I’m with you with the cheap. I use Round up and blackberry brush killer in the outlying areas because the county has a weed board and they can fine you for harboring noxious weeds. Guess who spreads the seeds? The birds and deer!
When I had my perennial nursery I even sold my plants potted in compost made by the county and so didn’t have to fertilize the plants. I did have to weed pots throughout the growing season.
My biggest pests are deer and gophers, I don’t even pay much attention to bugs. I am experimenting with an egg spray for the deer, if it works I will go back to a full veggie garden next year. Last year they ate everything but the corn. Who knew they liked onions. What the deer didn’t eat the tops off of the gophers ate the roots.
I gave up veggie gardening while I had the nursery and never had deer problems in the past, but I have hope I’ll outlast them.
Did you ever try the Organic Gardening tip of picking some of the bugs causing problems and blending them with water and spraying on the plants? I had some success with that many years ago when the garden meant the difference between eating well and not.

Hi Mike,
I sympathize—I’m a regular on organicgardening.com and ought to have a solution for these things, but I’m just now seeing some of them…my trees didn’t produce the past 2 years even tho’ they were just old enough, thanks to late freezes. Did finally take out a young Bartlett because fireblight was eating it alive while not even touching the Duchess and Seckle trees within 20 yards of the Bartlett.

Japanese beetles are a seasonal plague here–in the evenings I usually go out and gently brush them off the bushes and lowest branches and hand feed my chickens, but with a batch of shy new hens sounding the alarm everytime I come into the yard they’re ALL avoiding me right now.

I’m also considering a very inorganic 30-30 slug as a deer deterrent in the garden…

LOL, not in my blender.
I mainly rely on companion planting, rotation and leaving a safe haven for the beneficials (your weed patrol would have a field day).

I’m amazed the deer didn’t eat your corn but ate the onions.

Corn ear worm is the only garden bug I really have a problem with and the BT is too expensive. I found planting early or late confuses them enough.

The fake lady bugs or the metallic looking ones?
My aunt had a good organic control for the metallic ones on her roses. She paid us a bounty that we took across the street to the candy shop.
The fake lady bugs were really bad here for a while and would eat my cherries, once they’re punctured it attracts everything else.

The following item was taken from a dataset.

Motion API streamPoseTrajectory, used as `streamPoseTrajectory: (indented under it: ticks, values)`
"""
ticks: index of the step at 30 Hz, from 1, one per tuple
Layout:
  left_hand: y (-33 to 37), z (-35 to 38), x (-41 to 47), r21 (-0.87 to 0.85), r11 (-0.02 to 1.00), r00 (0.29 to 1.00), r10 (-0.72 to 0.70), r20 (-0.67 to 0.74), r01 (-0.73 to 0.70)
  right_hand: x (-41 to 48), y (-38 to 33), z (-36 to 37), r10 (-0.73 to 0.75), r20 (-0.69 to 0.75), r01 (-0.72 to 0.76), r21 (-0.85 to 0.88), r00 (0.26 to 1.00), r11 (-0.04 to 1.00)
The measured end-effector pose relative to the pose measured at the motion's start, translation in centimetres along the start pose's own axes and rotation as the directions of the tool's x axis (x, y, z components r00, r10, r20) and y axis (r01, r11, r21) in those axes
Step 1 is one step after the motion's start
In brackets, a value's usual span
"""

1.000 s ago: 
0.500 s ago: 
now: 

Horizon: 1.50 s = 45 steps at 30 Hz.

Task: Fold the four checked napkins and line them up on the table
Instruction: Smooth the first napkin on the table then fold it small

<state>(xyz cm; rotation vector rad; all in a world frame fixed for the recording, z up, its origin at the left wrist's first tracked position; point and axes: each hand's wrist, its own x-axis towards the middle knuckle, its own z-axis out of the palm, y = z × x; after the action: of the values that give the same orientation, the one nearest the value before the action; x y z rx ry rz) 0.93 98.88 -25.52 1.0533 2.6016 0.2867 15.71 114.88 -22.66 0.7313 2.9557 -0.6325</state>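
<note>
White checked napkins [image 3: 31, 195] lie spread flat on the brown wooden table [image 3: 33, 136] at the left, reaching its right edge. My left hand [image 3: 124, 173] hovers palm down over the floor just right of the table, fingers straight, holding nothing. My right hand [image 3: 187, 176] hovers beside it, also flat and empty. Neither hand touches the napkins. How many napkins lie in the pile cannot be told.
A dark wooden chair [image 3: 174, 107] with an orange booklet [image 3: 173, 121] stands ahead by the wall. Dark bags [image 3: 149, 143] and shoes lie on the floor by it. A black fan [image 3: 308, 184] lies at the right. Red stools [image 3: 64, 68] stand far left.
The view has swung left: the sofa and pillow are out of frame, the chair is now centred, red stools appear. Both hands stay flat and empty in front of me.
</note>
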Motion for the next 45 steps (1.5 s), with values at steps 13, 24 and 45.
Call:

For tree disease I had good luck with Sulfur which is a certified OK organic spray and copper which I don’t think is OK by the certification laws but IMO is. You have to read the labels because there are certain trees you can’t use one on but can use the other.
I liked my Bartlett but I couldn’t ever figure out how to pick it at the perfect time. I had one that was perfect and the rest were hard or mushy. I liked my neighbor’s Moonglow better.

The worse critter problems I’ve had with the trees are puppies. The AR Black still has problems left over from a dog who lived long and is long dead.
I do have raccoons coming after the corn the last few years and I was hoping they wouldn’t discover the apples.

Archery is organic :slight_smile:

I tell when my Delicious (bartlett type) pear is ready by when the fruit starts to fall out of the tree. When I find a few pears on the ground every day, it’s time to start picking. I give several boxes away every year and my horses get all the ones that hit the ground. I actually like my pears fresh off the tree. I like my pears crunchy.

If I let mine fall they were soggy inside. I don’t think I ever got enough to let some fall and pick the rest.

I like sour apples (and don’t like the bland kind that are tagged as eating type) so I don’t mind them being picked a little early.
Plus from what I understand when they get that dusty coating that means they are ripe so they do have a sign.